This page provides detailed parameter descriptions, return value formats, and code examples for all QuantDB functions.

Core Functions

init(cache_dir: Optional[str] = None)

Initialize QuantDB with optional cache directory specification.

Parameters: - cache_dir (str, optional): Path to cache directory. Defaults to ~/.qdb_cache

Returns: None

Example:

import qdb

# Use default cache directory
qdb.init()

# Use custom cache directory
qdb.init(cache_dir="./my_cache")

get_stock_data(symbol: str, start_date: Optional[str] = None, end_date: Optional[str] = None, days: Optional[int] = None, adjust: str = "") -> DataFrame

Get historical stock data with flexible date specification.

Parameters: - symbol (str): Stock symbol (e.g., "000001", "600000") - start_date (str, optional): Start date in "YYYYMMDD" format - end_date (str, optional): End date in "YYYYMMDD" format
- days (int, optional): Get recent N days of data (mutually exclusive with start_date/end_date) - adjust (str): Adjustment type - "" (none), "qfq" (forward), "hfq" (backward)

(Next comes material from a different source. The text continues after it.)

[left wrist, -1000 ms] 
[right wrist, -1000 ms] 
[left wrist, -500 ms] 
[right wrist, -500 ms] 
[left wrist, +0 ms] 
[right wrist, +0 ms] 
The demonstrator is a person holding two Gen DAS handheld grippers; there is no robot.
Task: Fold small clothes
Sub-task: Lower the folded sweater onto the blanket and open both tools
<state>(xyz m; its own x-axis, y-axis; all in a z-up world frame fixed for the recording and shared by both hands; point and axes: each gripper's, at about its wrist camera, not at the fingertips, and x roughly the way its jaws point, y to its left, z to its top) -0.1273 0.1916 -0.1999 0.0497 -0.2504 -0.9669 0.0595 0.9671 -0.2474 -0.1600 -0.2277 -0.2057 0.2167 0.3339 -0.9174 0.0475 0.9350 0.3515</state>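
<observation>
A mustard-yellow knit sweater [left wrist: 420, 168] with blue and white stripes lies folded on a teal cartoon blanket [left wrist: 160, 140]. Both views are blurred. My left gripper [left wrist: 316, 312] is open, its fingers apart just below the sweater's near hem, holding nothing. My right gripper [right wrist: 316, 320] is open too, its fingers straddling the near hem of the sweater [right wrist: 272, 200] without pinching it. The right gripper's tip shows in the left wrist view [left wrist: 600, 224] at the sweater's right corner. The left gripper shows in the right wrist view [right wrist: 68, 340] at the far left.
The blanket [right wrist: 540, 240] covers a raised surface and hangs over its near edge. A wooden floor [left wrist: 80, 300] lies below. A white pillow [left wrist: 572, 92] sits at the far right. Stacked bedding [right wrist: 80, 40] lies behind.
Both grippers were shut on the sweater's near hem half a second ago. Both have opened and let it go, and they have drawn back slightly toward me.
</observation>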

Returns: pandas.DataFrame with columns: - 股票代码 or symbol: Stock symbol - open, close, high, low: OHLC prices - volume, amount: Volume and turnover - Additional columns may vary by data source

Examples:

# Get recent 30 days
df = qdb.get_stock_data("000001", days=30)

# Get specific date range
df = qdb.get_stock_data("600000", start_date="20240101", end_date="20240201")

# Get forward-adjusted data
df = qdb.get_stock_data("000001", days=30, adjust="qfq")

get_multiple_stocks(symbols: List[str], days: int = 30, **kwargs) -> Dict[str, DataFrame]

Batch fetch historical data for multiple stocks.

Parameters: - symbols (List[str]): List of stock symbols - days (int): Number of recent days to fetch (default: 30) - **kwargs: Additional parameters passed to get_stock_data

Returns: Dict[str, DataFrame] - Dictionary mapping symbols to their DataFrames

Example:

symbols = ["000001", "000002", "600000"]
data = qdb.get_multiple_stocks(symbols, days=30)
print(f"Fetched data for {len(data)} stocks")

get_asset_info(symbol: str) -> Dict[str, Any]

Get basic asset information for a stock symbol.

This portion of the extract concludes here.